You may find it too difficult to change the way you sleep for many years. Yes, but only for the first few nights.
Once you have a good rest, you will be sure that you have found a new sleeping position and you will not change it.
If you are not sure which sleeping position suits you best, here is a plan: choose a few sleeping positions from the list below that you think can solve your problem and test them for several nights. See which helps you the most.
Sleeping on your back with neck and upper back pain can evenly distribute your weight in all parts of your body. In this way, you will have less pressure on local areas such as the neck and upper back. It can also keep the pressure of your spine and internal organs consistent. It is best to add a pillow to support the neck and another pillow to support the knees, which helps to maintain the natural curve of the spine.
Lumbago If your low back pain is in your lower back, lying down and sleeping may help you. You will stretch it and relieve its tension. Put some cushions and pillows on your back and the back of your neck to create enough support to adapt to natural bending. If you want extra comfort, put more pillows on your knees and feet.
Lateral pain If one of your intervertebral discs deviates slightly from its natural position, you will feel pain. Try this posture, it can make them return to their original position. Bending the trunk like this can relieve the pressure on the spine and nerves, thus relieving the pain in the back.

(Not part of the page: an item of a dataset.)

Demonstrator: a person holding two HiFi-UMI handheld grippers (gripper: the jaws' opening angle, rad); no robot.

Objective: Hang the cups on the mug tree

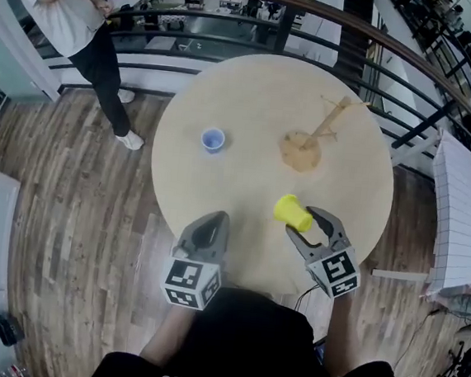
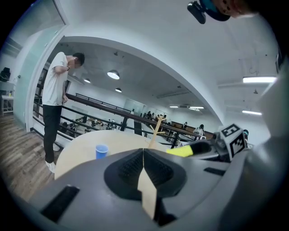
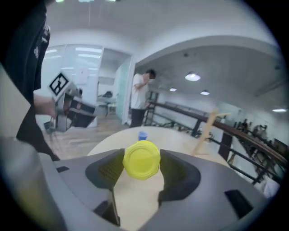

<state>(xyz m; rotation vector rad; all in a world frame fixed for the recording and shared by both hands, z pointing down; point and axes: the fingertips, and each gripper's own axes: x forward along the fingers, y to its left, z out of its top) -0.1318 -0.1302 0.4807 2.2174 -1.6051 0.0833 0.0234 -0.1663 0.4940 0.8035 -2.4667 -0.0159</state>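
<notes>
Right gripper [image 3: 141, 163] fingers clamping yellow cup [image 3: 142, 159] (held sideways), left gripper [image 2: 143, 155] fingers pressed together, blue cup [image 1: 213, 140] upright

Round pale-wood table [image 1: 253, 94], on plank floor [image 1: 68, 209]. Two things sit directly on top. Mug tree [image 1: 304, 149]: wooden, upright on a round base, approx. mid-table, pegs sticking out from the stem. Blue cup [image 1: 213, 141]: upright, mouth up, well left of the tree and apart from it, about level w/ the tree's base.

Yellow cup [image 1: 293, 212], blue cup [image 1: 213, 140]
</notes>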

Low back pain When you sleep on your side, you force your spine to bend in an unnatural posture, which can add extra gravity to your lower back. It is best to bend your knees slightly upwards and put a pillow in the middle. In this way, you don't have to worry about the pressure on your lower back, thus helping it maintain its natural curvature.
Spinal pain This is a good sleeping position. For people who usually sleep on their stomachs, it is difficult to fall asleep in other sleeping positions. Add a pillow to the abdomen and upper pelvis. Make sure it is thin, preferably no more than 3 inches thick. In this way, you can fall asleep under the support of the abdominal pillow, which can reduce the pressure on your back.